Hacker News new | ask | show | jobs
by stackskipton 458 days ago
In fairness to Kubernetes, this partially due to AWS and how their ALB/NLB interact with Kubernetes. So, when Kubernetes starts to replace Pods, the Amazon ALB/NLB Controller starts reacting, however, it must make calls to Amazon API and wait for ALB/NLB to catch up with changing state of the cluster. Kubernetes is not aware of this and continues on blindly. If Ingress Controller was more integrated into the cluster, you wouldn't have this problem. We run Ingress-Nginx at work instead of ALB for this reason.

Thus, this entire system of "Mark me not ready, wait for ALB/NLB to realize I'm not ready and stop sending traffic, wait for that to finish, terminate and Kubernetes continues with rollout."

You would have same problem if you just started up new images in autoscaling group and randomly SSH into old ones and running "shutdown -h now". ALB would be shocked by sudden departure of VMs and you would probably get traffic going to old VMs until health checks caught up.

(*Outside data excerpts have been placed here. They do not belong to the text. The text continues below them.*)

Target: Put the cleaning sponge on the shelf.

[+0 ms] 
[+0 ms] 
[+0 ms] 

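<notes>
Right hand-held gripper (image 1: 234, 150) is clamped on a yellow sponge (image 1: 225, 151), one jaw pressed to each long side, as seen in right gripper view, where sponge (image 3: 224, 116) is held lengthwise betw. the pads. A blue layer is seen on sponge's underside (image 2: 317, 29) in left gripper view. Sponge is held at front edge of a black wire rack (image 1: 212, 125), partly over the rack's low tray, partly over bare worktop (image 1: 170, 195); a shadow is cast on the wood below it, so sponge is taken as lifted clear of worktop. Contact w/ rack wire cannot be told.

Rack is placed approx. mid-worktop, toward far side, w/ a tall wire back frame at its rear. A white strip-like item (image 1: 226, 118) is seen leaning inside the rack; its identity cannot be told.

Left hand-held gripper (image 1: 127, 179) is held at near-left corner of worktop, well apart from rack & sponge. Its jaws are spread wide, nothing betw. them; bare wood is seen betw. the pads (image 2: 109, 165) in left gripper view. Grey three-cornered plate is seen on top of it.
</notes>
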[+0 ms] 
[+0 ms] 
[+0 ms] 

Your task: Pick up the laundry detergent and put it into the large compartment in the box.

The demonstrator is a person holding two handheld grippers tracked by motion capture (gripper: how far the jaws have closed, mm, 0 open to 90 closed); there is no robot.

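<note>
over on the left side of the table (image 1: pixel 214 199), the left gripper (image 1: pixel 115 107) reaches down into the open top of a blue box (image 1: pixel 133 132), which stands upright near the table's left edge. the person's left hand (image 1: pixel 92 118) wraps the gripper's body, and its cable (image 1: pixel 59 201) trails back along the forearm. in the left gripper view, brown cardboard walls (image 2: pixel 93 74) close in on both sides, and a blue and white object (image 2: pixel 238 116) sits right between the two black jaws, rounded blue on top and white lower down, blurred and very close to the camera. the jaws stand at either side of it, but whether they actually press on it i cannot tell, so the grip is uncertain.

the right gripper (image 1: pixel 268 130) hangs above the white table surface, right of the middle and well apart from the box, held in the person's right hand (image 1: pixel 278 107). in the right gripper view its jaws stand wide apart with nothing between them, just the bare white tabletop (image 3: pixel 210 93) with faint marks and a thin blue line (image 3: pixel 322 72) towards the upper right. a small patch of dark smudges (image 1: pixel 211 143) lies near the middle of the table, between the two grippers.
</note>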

EDIT: Azure/GCP have same issue if you use their provided ALBs.

1 comments

Nginx ingress has the same problem, it's just much faster at switching over when a pod is marked as unready because it's continuously watching the endpoints.

Kubernetes is missing a mechanism for load balancing services (like ingress, gateways) to ack pods being marked as not ready before the pod itself is terminated.